Ci sembra sia per tutti chiaro che
questi difetti di impostazione sono in netto
contrasto con quello che dovrebbe essere il principio ispiratore
dell'assistenza sociale, vale a dire il riconoscimento della dignità umana di
tutti i cittadini e la conseguente necessità di liberare dagli impedimenti le
persone impossibilitate ad usufruire dei vari servizi dell'organizzazione
sociale (lavoro, istruzione, ecc.).
Tuttavia, poiché ci sembra che gli
amministratori degli organi pubblici siano più sensibili all'aspetto economico
del problema piuttosto che ai principi di carattere generale e poiché essi accampano
continuamente la giustificazione della mancanza di fondi, vorremmo qui sottolineare, prescindendo completamente dagli aspetti
umani, quanto questi errori di impostazione siano dispendiosi anche dal punto
di vista finanziario.
Noi sappiamo, ad esempio, che la
retta minima mensile di un bambino ricoverato in istituto (2) è di L. 10.000 mensili; il costo
minimo di un ricovero di vent'anni è quindi di L.
2.400.000 (3). Ora, la spesa annua per un assistente sociale, si può calcolare
(tutto compreso) in L.
2.400.000. E' perciò sufficiente che detto assistente sociale compia un
affidamento in vista di adozione ogni anno perchè
l'amministrazione non ci rimetta. Ma, se si pensa che un assistente sociale può
realizzare almeno cinquanta affidamenti all'anno,
risulta evidente che l'assunzione di un assistente sociale è un investimento
che può rendere addirittura il 5000%.
Grande è dunque la sorpresa nel
constatare che molti Istituti Provinciali per l'infanzia (ad es.
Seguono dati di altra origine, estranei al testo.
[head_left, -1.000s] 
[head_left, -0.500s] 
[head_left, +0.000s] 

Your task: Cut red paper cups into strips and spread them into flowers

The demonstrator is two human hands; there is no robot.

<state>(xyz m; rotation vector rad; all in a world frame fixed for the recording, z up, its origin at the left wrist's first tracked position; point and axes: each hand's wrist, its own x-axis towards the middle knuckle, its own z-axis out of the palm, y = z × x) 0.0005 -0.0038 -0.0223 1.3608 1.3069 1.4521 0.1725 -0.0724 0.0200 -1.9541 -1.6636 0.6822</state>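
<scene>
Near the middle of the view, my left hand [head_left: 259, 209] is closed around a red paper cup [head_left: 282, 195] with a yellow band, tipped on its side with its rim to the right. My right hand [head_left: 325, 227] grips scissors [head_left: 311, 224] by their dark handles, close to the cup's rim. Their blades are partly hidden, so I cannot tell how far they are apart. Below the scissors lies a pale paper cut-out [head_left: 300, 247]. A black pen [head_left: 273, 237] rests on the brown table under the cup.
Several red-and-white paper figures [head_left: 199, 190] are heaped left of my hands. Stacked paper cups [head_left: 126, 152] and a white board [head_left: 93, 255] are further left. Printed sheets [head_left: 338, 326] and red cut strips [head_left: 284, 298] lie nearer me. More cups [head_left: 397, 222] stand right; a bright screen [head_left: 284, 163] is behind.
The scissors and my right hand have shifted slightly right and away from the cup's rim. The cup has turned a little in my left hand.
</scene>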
Asti, Napoli,
Venezia, Cuneo, L'Aquila, Bari, Foggia, Chieti, Genova,
ecc.) non dispongono di un servizio sociale; d'altra parte, paradossalmente,
come abbiamo riferito nel numero precedente, l'Amministrazione Provinciale di
Genova spende alcuni miliardi per costruire un nuovo brefotrofio con il 50% dei
posti in più di quello esistente, e ciò nonostante l'entrata in vigore della
legge sull'adozione speciale che dovrebbe sfoltire notevolmente il numero dei
bambini senza famiglia ricoverati.
Concludendo, crediamo di poter dire che, quando
le spese assistenziali sono calcolate con serietà e lungimiranza, la soluzione
più economica viene a coincidere con quella più corrispondente alla dignità
della persona umana. Si può pertanto affermare che «assistere meglio significa spendere meno».
(1) Per citare un
esempio, l'orfano di un aviatore è assistito in modo diverso dall'orfano di un
carabiniere (vedasi anche l'editoriale del numero precedente).
(2) La retta nei
brefotrofi provinciali varia da L.
(3) Tralasciamo di
considerare le maggiori spese per i minori che, proprio a causa del ricovero,
diventano dei disadattati e spesso finiscono i loro giorni in carcere o in
ospedale psichiatrico o restano sotto altre forme a carico della Società.